La estructura del rezo digital
El hilo –si se le puede llamar así– no tiene discusión. Arranca con la primera lectura del segundo libro de los Reyes, luego el salmo, el evangelio del día –“No atesoréis tesoros en la tierra”– y, acto seguido, la homilía. El padre Santiago Martín, de los Franciscanos de María, es el encargado de la exégesis. Después, la Coronilla de la Divina Misericordia, con indicación expresa de rezarla a las 15 horas. Y por último, el santo rosario a las 19.25h, con misa en directo a las 20h. Una liturgia completa, empaquetada en BBCode.
Lo llamativo es la lista de etiquetados: más de cuarenta nombres que el autor cita cada día, una comunidad fiel que apenas interviene pero que está presente. “Cita a los habituales y a los que lo piden”, dice el post. Es una parroquia digital donde el acto de citar es ya una forma de comunión.

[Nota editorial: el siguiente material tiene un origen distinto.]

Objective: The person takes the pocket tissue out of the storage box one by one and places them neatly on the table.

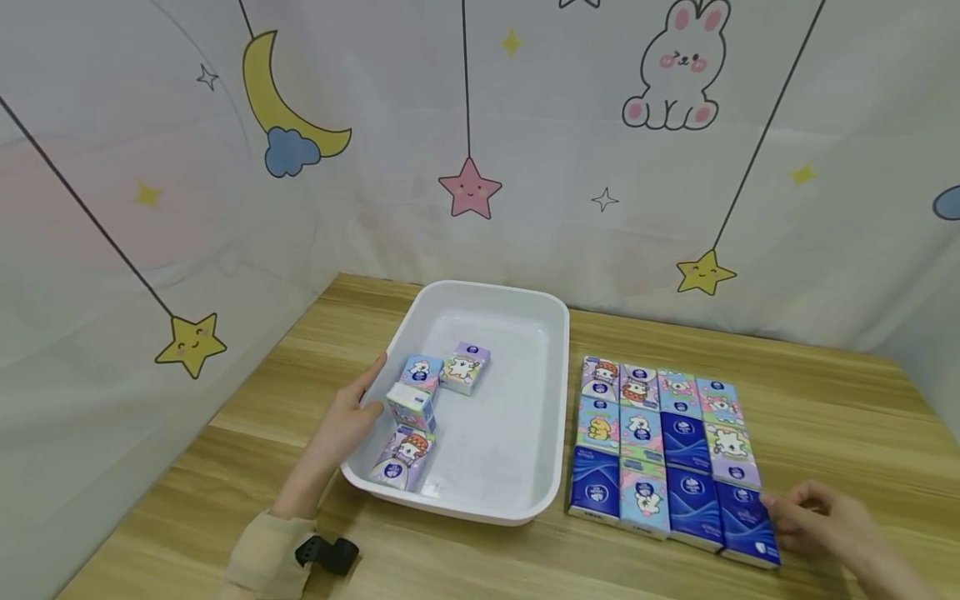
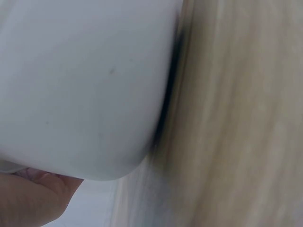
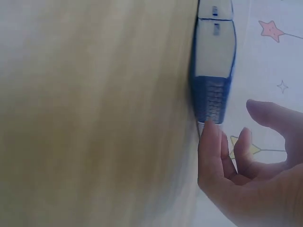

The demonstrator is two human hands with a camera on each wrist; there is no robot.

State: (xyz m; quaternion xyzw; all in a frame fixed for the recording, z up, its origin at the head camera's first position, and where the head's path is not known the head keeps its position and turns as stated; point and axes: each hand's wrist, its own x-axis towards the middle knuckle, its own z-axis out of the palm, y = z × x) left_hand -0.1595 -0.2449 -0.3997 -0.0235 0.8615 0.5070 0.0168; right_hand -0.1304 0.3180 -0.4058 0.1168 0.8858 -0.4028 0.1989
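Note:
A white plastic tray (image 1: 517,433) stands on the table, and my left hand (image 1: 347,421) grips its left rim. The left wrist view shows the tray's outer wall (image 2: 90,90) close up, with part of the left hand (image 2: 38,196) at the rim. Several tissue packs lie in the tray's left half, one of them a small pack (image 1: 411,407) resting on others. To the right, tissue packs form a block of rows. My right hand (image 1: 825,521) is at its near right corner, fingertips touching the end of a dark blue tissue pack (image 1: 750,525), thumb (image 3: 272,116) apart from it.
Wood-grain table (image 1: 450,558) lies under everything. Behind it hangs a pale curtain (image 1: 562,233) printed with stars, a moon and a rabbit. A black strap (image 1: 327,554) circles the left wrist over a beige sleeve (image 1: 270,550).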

¿Por qué persiste este formato?
En un ecosistema de contenido efímero, publicar cada día el evangelio con la misma estructura es casi un acto de resistencia. El foro, un espacio diseñado para el intercambio de información financiera e inmobiliaria, se convierte en capilla. El padre Santiago Martín, con su homilía incrustada, es el púlpito. Y los usuarios, aunque en silencio, validan con su presencia.

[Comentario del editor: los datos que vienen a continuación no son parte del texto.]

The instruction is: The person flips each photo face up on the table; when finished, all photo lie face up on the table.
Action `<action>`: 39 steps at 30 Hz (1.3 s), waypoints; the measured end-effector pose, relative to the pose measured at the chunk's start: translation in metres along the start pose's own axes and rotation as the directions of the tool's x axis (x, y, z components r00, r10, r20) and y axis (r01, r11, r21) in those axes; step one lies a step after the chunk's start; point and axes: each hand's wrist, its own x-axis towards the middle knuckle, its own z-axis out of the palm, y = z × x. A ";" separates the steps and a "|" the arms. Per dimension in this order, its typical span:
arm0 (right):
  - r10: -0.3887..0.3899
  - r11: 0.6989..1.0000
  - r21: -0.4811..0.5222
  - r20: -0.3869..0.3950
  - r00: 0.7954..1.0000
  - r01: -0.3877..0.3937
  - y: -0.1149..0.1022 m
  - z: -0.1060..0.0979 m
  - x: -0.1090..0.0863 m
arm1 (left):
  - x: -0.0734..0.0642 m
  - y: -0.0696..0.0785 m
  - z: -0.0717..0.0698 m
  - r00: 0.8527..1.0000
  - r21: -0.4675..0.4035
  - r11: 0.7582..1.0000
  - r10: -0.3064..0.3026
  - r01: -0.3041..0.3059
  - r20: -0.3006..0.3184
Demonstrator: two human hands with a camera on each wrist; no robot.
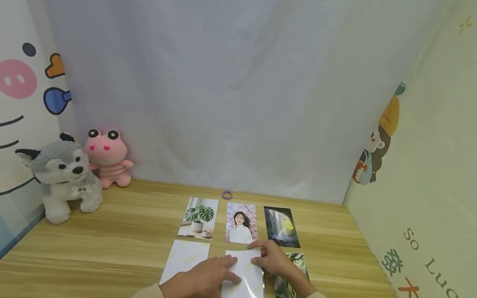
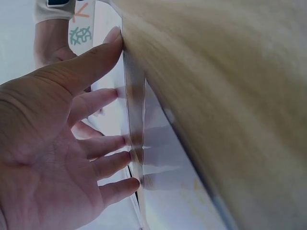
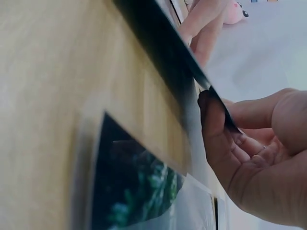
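In the head view, a white-backed photo card [image 1: 242,285] lies at the front middle, with both hands at it. My left hand [image 1: 205,275] rests on its left side; in the left wrist view the fingers of that hand [image 2: 53,143] are extended, tips touching the surface. My right hand [image 1: 273,258] pinches the card at its upper right corner. From the right wrist, the card's dark underside [image 3: 163,57] shows tilted up off the table, its corner between thumb and fingers. Another white-backed card [image 1: 184,258] lies to the left, partly behind my left hand.
Behind lie a plant photo [image 1: 198,217], a portrait photo [image 1: 241,223] and a waterfall photo [image 1: 282,227]. A green forest photo [image 1: 299,265] is partly under the right forearm. A purple ring [image 1: 227,195], husky plush [image 1: 63,174] and pink plush [image 1: 109,155] stand farther back.
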 end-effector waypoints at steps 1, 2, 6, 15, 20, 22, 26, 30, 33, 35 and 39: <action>0.003 1.000 0.007 -0.002 1.000 -0.003 0.000 0.000 0.000 | 0.000 0.000 0.000 1.000 0.001 1.000 0.004 -0.004 -0.006; 0.007 1.000 0.015 -0.005 1.000 -0.007 0.000 0.000 0.000 | 0.000 -0.001 0.001 1.000 0.004 1.000 0.012 -0.012 -0.012; 0.026 0.995 0.096 -0.014 1.000 -0.025 0.001 -0.003 0.000 | -0.001 -0.002 -0.001 0.999 -0.017 0.999 0.038 -0.038 -0.035; 0.071 0.949 0.315 -0.135 0.988 -0.026 -0.004 -0.013 0.003 | 0.000 0.009 -0.010 0.966 -0.052 0.986 0.143 -0.157 -0.215; 0.128 0.904 0.426 -0.209 0.970 -0.027 -0.010 -0.016 0.005 | 0.009 0.019 -0.010 0.950 0.061 0.989 0.145 -0.134 -0.278; 0.143 0.894 0.448 -0.226 0.964 -0.028 -0.011 -0.016 0.006 | 0.012 0.021 -0.009 0.940 0.098 0.986 0.158 -0.134 -0.302; 0.160 0.883 0.469 -0.245 0.956 -0.028 -0.012 -0.015 0.006 | 0.016 0.024 -0.003 0.897 0.154 0.977 0.196 -0.145 -0.395; 0.164 0.875 0.484 -0.263 0.951 -0.017 -0.014 -0.014 0.006 | 0.019 0.024 0.002 0.841 0.235 0.963 0.234 -0.132 -0.488; 0.165 0.862 0.507 -0.287 0.944 0.004 -0.016 -0.013 0.006 | 0.021 0.024 0.002 0.824 0.255 0.959 0.243 -0.124 -0.511; 0.164 0.854 0.520 -0.302 0.939 0.018 -0.017 -0.012 0.006 | 0.022 0.024 0.002 0.821 0.245 0.961 0.242 -0.129 -0.517; 0.124 0.851 0.521 -0.310 0.943 0.060 -0.014 -0.011 0.006 | 0.023 0.024 0.000 0.807 0.230 0.963 0.245 -0.139 -0.538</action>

Trófimo, otro participante, añade los Apotegmas de los Padres del Desierto –la colección alfabética de dichos de los monjes del siglo IV–, rescatando una tradición eremítica en plena era de la distracción. Surco.org, el sitio que aloja el libro en línea, se convierte en referencia.
El cierre: una predicción con reservas
Mientras haya un hilo que abrir, habrá un evangelio que leer. La liturgia no ha muerto: se ha hecho hipervínculo. Pero no todo es espiritualidad: el gesto de etiquetar a decenas de personas cada día genera un vínculo que el algoritmo no puede replicar. Quizá el último refugio de la comunidad no esté en las redes sociales, sino en los foros más inesperados. O quizá solo sea la costumbre de un cura digital que no quiere dejar a nadie sin su ración diaria de Biblia.